Selain itu, mereka semua berprofesi pendukung, meski tidak terlalu menuntut level, tetap saja harus naik level.
Saat ini, di antara semua mahasiswa semester dua berprofesi pendukung, hanya lima orang ini yang belum mencapai level tiga puluh.
Mau naik level sendiri, profesi pendukung memang tidak efisien, tapi tetap saja sulit.
Minta bantuan profesi tempur, mereka sudah level tiga puluh lebih, tidak bisa masuk tantangan bersama.
Minta bantuan orang luar, mereka pun tidak merasa aman.
Mahasiswa baru saja masuk, banyak yang belum level dua puluh, apalagi bisa membawa mereka.
Jadi, sekarang mereka benar-benar dalam posisi sulit.
Namun sekarang berbeda, dua orang ini telah menaklukkan tantangan tingkat neraka, kalau bisa menggandeng mereka, mungkin bisa naik level.
“Sudahlah, jangan mengerubungi mereka.”
Han Shan datang dan menenangkan kelima orang, “Dua mahasiswa baru, saya Han Shan, guru yang bertugas hari ini di area tantangan level 20-29, silakan ikut saya, ada beberapa hal yang perlu ditanyakan.”
Chu Ci dan Liu Changhe mengangguk, soal permintaan pertemanan dari kelima senior semester dua, mereka juga menerimanya, tahu bahwa banyak teman berarti banyak jalan.
“Kalian berlima, setelah keluar jangan sembarangan bicara.” Han Shan menegaskan.
“Tenang Pak Han, kami paham aturannya.”
“Pastinya tidak akan bicara sembarangan.
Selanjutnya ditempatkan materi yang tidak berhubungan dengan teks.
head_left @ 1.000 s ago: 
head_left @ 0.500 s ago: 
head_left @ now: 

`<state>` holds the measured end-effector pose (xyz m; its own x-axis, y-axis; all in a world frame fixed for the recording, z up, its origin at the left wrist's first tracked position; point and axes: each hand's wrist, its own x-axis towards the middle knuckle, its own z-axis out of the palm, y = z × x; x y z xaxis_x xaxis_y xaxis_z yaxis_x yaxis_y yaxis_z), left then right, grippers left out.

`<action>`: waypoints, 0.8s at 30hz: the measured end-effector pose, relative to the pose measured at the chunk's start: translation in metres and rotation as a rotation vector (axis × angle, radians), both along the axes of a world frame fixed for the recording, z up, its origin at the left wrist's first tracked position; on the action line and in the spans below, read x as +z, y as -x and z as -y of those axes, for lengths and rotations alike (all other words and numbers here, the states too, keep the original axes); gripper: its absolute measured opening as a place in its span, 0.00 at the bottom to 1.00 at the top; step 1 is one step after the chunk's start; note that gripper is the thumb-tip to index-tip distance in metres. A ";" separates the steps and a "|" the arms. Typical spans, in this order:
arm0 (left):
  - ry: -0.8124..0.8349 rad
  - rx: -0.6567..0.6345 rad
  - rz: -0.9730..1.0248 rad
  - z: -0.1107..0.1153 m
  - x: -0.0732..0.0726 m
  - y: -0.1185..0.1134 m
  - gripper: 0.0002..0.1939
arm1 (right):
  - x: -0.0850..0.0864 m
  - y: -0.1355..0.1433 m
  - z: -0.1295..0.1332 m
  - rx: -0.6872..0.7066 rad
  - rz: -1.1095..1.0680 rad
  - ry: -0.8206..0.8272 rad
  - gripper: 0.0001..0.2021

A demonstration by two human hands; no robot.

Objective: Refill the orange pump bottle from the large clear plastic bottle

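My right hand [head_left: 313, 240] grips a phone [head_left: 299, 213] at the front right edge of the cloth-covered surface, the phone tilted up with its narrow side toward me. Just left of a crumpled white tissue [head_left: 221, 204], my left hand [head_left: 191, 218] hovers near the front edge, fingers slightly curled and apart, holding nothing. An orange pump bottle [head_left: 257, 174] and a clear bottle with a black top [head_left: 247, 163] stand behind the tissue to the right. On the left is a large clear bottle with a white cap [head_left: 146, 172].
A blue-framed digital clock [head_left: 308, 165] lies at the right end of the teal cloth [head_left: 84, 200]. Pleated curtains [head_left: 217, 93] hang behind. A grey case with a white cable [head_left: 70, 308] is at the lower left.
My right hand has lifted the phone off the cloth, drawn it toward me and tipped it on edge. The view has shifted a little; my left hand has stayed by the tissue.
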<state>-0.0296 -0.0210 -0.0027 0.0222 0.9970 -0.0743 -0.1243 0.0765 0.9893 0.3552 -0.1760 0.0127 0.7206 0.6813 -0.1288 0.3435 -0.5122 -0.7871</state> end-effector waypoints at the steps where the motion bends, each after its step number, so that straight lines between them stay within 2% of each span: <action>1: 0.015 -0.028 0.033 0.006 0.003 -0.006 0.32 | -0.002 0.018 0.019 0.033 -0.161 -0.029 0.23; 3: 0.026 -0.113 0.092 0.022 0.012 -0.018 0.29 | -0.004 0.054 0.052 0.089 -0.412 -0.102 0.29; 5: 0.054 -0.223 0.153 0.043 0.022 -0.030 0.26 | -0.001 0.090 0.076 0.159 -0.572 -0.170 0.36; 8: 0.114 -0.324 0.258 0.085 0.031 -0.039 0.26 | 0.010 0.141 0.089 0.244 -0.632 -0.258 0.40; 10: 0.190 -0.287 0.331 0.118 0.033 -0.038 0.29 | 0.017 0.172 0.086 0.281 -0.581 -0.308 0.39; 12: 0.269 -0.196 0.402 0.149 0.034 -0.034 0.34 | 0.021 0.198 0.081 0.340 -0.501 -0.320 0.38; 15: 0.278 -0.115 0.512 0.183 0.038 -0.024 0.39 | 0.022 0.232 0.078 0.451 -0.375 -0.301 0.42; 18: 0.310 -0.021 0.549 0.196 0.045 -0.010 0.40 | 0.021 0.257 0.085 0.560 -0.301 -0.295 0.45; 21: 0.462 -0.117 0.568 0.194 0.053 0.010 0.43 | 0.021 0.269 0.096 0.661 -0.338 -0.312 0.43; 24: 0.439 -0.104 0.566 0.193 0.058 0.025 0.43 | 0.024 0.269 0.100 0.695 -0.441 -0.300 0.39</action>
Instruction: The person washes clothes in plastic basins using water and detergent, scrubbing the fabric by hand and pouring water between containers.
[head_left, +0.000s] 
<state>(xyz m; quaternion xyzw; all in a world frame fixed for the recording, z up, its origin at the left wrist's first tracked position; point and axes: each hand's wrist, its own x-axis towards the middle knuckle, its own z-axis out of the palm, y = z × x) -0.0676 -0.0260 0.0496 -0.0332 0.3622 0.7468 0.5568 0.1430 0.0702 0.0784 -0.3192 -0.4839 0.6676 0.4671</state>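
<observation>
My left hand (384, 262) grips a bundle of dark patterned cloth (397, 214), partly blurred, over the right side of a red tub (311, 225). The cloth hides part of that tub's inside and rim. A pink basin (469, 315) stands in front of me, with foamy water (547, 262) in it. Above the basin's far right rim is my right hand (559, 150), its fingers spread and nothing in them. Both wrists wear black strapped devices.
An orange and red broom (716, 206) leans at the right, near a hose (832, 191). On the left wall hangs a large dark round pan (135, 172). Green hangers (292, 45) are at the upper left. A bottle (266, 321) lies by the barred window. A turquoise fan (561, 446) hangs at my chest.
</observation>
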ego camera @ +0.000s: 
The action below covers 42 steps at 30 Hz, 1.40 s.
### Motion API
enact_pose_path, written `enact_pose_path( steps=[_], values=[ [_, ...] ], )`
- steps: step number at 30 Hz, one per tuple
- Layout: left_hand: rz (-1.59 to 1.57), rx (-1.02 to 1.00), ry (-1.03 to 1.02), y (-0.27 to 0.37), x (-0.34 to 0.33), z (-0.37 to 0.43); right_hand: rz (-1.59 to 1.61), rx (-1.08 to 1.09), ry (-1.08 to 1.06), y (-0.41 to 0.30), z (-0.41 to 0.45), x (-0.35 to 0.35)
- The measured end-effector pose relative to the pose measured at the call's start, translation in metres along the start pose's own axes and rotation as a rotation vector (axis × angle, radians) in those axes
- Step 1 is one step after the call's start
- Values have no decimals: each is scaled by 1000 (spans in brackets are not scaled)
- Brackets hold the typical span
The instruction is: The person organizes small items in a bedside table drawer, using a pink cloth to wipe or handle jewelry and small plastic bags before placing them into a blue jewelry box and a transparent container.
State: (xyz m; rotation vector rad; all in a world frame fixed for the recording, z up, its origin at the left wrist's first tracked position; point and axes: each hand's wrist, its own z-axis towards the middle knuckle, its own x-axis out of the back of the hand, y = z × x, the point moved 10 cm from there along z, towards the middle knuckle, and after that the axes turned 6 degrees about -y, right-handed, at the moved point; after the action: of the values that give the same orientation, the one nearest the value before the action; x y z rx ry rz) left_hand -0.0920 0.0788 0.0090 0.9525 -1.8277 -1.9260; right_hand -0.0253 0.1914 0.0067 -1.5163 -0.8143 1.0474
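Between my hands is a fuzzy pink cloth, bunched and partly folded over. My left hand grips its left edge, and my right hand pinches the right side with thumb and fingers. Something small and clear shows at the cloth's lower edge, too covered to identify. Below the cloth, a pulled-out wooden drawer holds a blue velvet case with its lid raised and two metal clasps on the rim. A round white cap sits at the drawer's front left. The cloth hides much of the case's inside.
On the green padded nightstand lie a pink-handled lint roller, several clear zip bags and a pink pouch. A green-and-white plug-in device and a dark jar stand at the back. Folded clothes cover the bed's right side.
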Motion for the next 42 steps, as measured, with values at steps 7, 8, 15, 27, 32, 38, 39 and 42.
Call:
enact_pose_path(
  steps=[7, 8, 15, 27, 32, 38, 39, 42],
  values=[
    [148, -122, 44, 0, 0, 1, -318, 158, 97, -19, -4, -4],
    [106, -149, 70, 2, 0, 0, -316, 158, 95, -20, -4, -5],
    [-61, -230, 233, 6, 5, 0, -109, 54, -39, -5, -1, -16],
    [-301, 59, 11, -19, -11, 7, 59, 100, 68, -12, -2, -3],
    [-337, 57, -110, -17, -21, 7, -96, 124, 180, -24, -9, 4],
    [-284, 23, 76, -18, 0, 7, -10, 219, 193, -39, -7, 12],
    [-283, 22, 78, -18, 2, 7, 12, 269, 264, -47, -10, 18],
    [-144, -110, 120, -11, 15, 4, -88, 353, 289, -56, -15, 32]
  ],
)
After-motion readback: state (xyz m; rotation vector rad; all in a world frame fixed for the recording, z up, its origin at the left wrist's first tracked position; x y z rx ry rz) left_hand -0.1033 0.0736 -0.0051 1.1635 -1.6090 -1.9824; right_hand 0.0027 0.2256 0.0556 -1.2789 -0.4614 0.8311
Adik-adik, kalau sempat ajak kami naik level, kami benar-benar butuh bantuan.”
Kelima orang mengangguk setuju.
Chu Ci dan Liu Changhe pun mengikuti Han Shan ke sebuah pondok kecil tak jauh dari sana, tempat tugas Han Shan.
“Dua mahasiswa baru, bagaimana saya sebut kalian? Dari kelas mana? Siapa wali kelasnya?”
Di dalam pondok, Han Shan menuangkan air dan bertanya sambil tersenyum.
“Chu Ci, Kelas 1 Tempur, wali kelasnya Wei Tao.”
“Liu Changhe, Kelas 1 Pendukung, wali kelas Zhu Yan.”
Keduanya menyebutkan identitas masing-masing.
Han Shan mengangguk, bisa masuk Kelas 1, berarti memang siswa terbaik di angkatan ini.
“Tim Tersembunyi itu kalian, kan?” Han Shan bertanya.